Single by Bob Marley and the Wailers

from the album Survival
- Released: 21 September 1979
- Studio: Tuff Gong Recording Studio, Kingston, Jamaica
- Genre: Reggae
- Length: 4:00 (album version) 3:50 (single version);
- Label: Tuff Gong, Island
- Songwriter: Bob Marley
- Producers: Bob Marley and the Wailers, Alex Sadkin

Bob Marley and the Wailers singles chronology
| "Rastaman Live Up" (1978) | "So Much Trouble in the World" (1979) | "Survival" (1979) |

Audio
- "So Much Trouble in the World" on YouTube

= So Much Trouble in the World =

1979 single by Bob Marley and the Wailers

"So Much Trouble in the World" is a song by Bob Marley and the Wailers, which was released in 1979 off their album Survival released in the same year.

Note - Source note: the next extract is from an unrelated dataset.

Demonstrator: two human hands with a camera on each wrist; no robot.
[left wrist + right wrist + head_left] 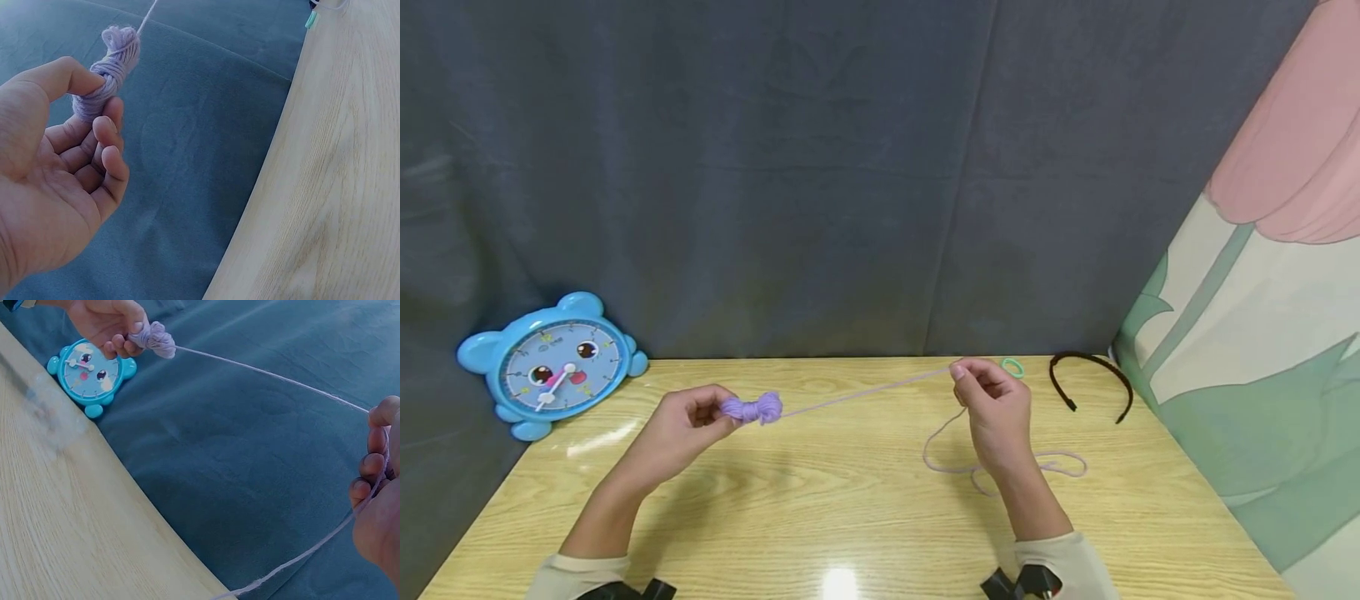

It was written and performed by Jamaican musician Bob Marley. The song is a commentary on the state of the world, with lyrics that speak to the various problems and conflicts that exist, including poverty, inequality, war, and environmental degradation.

==Charts==

| Chart (1979) | Peak position |
|---|---|
| UK Singles (Official Charts) | 56 |

==Certifications==

Certifications for "So Much Trouble in the World"
| Region | Certification | Certified units/sales |
| New Zealand (RMNZ) | Platinum | 30,000^{‡} |
^{‡} Sales+streaming figures based on certification alone.